Clinica

feb172017

Dai pediatri Usa documento di consenso sul trattamento di emergenza dell'anafilassi

In un documento di consenso appena pubblicato su Pediatrics gli esperti dell'American Academy of Pediatrics (Aap) confermano che l'adrenalina è il farmaco di scelta nel trattamento di emergenza per l'anafilassi, aggiornando le linee guida del 2007 su come utilizzare il farmaco nel modo più efficace. «Tutti gli altri prodotti, gli antistaminici e i broncodilatatori, non sostituiscono l'adrenalina ma vanno usati come trattamento aggiuntivo» esordisce Scott Sicherer, professore di pediatria presso il Jaffe Food Allergy Institute presso la Facoltà di Medicina Icahn Mount Sinai a New York City e coautore dell'articolo assieme ai colleghi del Comitato esecutivo, sezione Allergologia e Immunologia, dell'Aap. Gli esperti raccomandano, tra l'altro, che se l'anafilassi si verifica in un contesto ospedaliero o comunque sanitario, l'adrenalina dovrebbe essere somministrato alle seguenti dosi: 0,01 mg/kg per un massimo di 0,3 mg nei bambini in età prepubere, e fino a 0,5 mg negli adolescenti. La zona di somministrazione più efficace in termini di rapidità di assorbimento è la zona laterale esterna del muscolo della coscia, che va preferita all'iniezione endovenosa.
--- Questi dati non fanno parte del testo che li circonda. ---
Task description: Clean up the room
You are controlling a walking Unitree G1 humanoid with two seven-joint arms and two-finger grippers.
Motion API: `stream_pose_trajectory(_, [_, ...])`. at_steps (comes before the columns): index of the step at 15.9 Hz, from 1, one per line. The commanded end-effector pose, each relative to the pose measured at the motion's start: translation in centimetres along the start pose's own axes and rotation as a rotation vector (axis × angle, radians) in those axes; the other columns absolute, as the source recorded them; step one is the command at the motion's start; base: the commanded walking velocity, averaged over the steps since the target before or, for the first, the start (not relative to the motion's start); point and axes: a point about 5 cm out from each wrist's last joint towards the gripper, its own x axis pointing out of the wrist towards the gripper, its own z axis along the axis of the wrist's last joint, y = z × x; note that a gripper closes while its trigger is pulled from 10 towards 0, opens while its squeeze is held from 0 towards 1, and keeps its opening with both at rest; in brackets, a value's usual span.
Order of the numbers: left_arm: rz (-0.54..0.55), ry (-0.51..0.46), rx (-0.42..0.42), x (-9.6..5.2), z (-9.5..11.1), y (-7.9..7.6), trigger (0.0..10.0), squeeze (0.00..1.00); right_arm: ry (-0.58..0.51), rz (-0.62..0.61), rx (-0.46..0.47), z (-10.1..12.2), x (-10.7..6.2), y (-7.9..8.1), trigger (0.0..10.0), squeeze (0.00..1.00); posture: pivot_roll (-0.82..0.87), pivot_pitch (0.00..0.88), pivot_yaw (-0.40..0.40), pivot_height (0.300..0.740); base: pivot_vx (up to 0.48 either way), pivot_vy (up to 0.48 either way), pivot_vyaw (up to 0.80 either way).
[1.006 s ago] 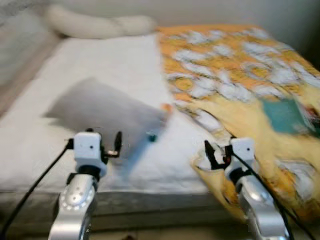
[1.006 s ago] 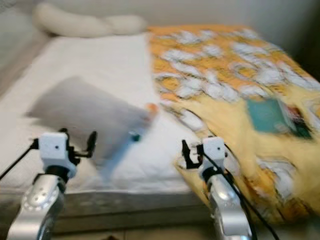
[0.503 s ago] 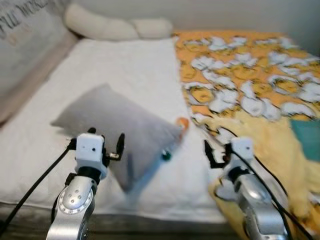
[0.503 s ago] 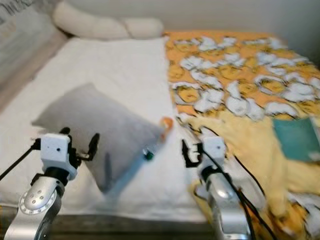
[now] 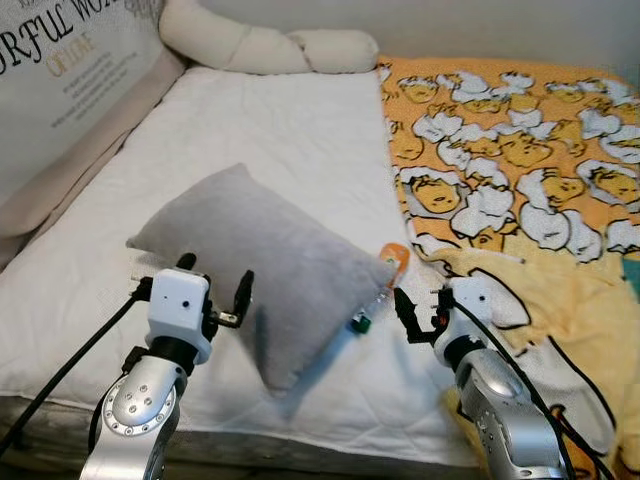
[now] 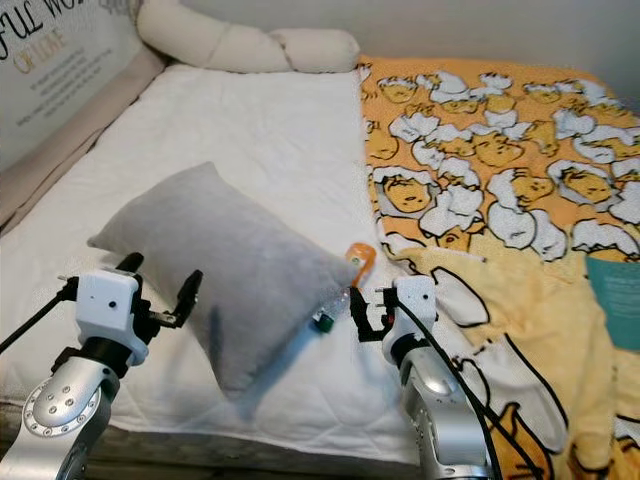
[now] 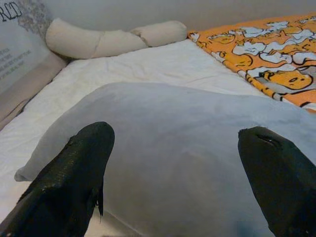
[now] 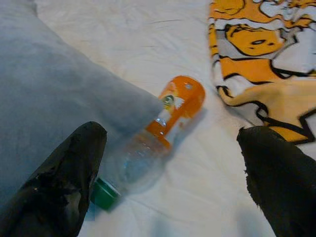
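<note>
A bed [image 5: 280, 130] with a white quilted sheet takes up the scene, running away from the robot toward a pale wall. At its head lies a long cream knotted bolster cushion [image 5: 265, 45], and along the robot's left side leans a large grey-and-beige cushion printed with lettering [image 5: 60, 80]. The bed's right half is covered by an orange and yellow blanket printed with white cartoon figures [image 5: 510, 170], its near edge rumpled. A teal flat object [image 6: 618, 312] lies on the blanket at the far right.

A soft grey rectangular pillow [image 5: 255, 265] lies on the sheet, its long axis slanting from the far left toward the near right. Touching its right corner is a clear plastic bottle with an orange label and a green cap [image 8: 150, 148]. The bottle lies flat between the pillow and the blanket's edge, its long axis on a diagonal: the green cap points toward the robot and the orange end points away toward the blanket.

The left pincer [image 7: 177, 168] hovers over the near end of the pillow with its 2 fingers spread wide, holding nothing. The right pincer [image 8: 168, 173] hovers just above the bottle, fingers likewise apart, one on each side of the capped end and not touching it.
</note>
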Motion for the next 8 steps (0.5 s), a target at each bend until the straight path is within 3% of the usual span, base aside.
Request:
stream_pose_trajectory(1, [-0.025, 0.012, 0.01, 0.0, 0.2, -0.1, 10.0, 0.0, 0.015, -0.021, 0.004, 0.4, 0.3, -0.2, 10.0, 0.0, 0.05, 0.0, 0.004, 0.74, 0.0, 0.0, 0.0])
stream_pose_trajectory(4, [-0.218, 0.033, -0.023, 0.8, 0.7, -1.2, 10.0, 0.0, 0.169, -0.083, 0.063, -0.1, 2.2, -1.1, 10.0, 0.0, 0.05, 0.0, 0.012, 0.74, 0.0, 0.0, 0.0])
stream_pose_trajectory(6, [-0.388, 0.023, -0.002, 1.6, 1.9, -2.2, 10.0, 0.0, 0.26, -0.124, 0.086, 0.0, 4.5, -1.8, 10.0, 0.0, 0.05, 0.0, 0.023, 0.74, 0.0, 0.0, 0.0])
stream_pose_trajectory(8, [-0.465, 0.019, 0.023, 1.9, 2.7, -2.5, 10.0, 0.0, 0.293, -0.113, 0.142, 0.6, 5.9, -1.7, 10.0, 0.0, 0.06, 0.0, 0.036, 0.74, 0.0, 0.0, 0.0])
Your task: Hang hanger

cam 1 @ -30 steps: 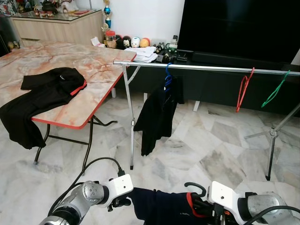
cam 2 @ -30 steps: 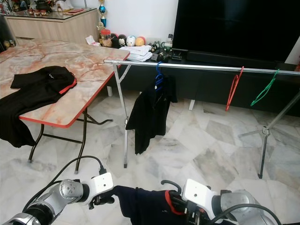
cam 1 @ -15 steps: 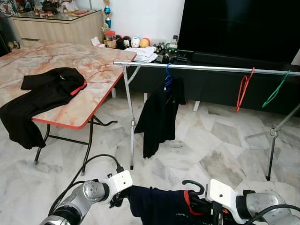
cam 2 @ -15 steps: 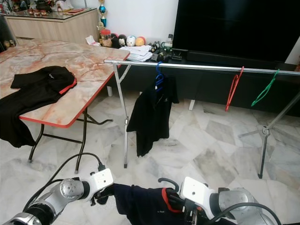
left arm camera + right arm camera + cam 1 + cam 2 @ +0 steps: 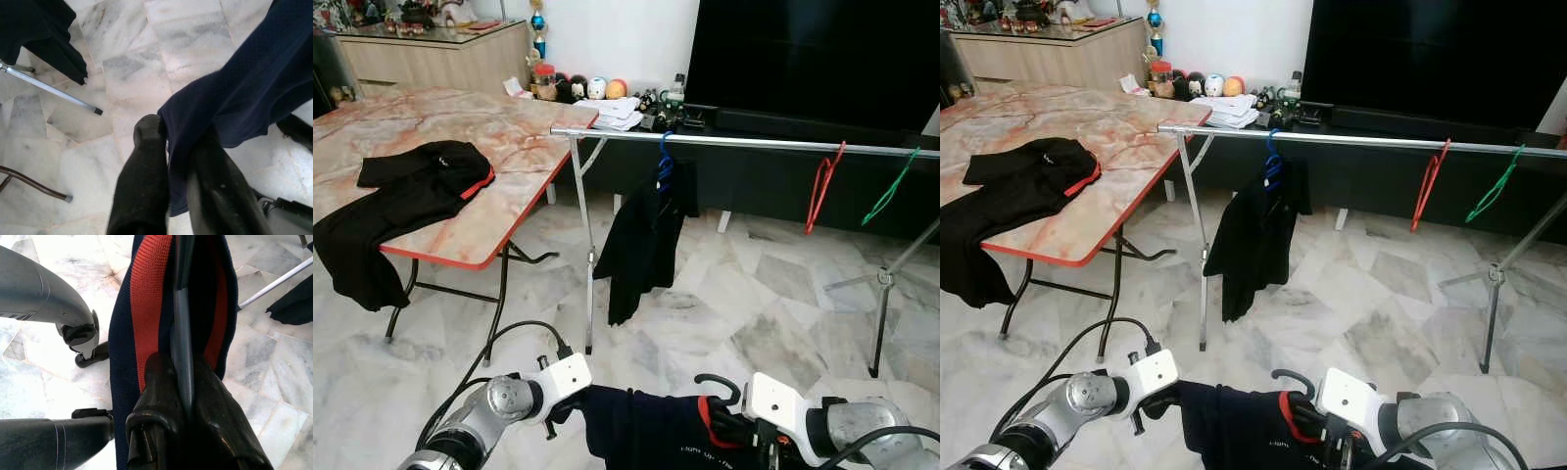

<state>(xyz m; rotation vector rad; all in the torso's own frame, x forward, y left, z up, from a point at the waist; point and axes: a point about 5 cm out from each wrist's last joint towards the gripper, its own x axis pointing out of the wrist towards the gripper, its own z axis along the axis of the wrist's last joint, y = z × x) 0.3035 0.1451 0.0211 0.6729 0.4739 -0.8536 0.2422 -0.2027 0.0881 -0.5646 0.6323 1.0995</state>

«Se invece l'anafilassi si verifica al di fuori delle strutture sanitarie, è il caso di usare gli autoiniettori di adrenalina (EA), in quanto relativamente facili da usare e più precisi nell'erogazione del corretto dosaggio rispetto a siringhe da riempire o preriempite» precisa Sicherer, ricordando che gli autoiniettori di adrenalina sono particolarmente utili nei pazienti a rischio di anafilassi alimentare, da imenotteri o con anafilassi idiopatica, ma anche per chi vive in zone remote con difficile accesso ai servizi medici di emergenza. «Ci sono solo due dosi di autoiniettori di adrenalina attualmente disponibili: 0,15 e 0,3 mg» spiegano gli esperti dell'Aap, precisando che il dosaggio più basso va riservato ai bambini piccoli, e che quello più alto può essere impiegato per quelli che pesano almeno 25 chili. Infine, il documento sottolinea l'importanza di controllare le date di scadenza degli autoiniettori di adrenalina e la loro corretta conservazione.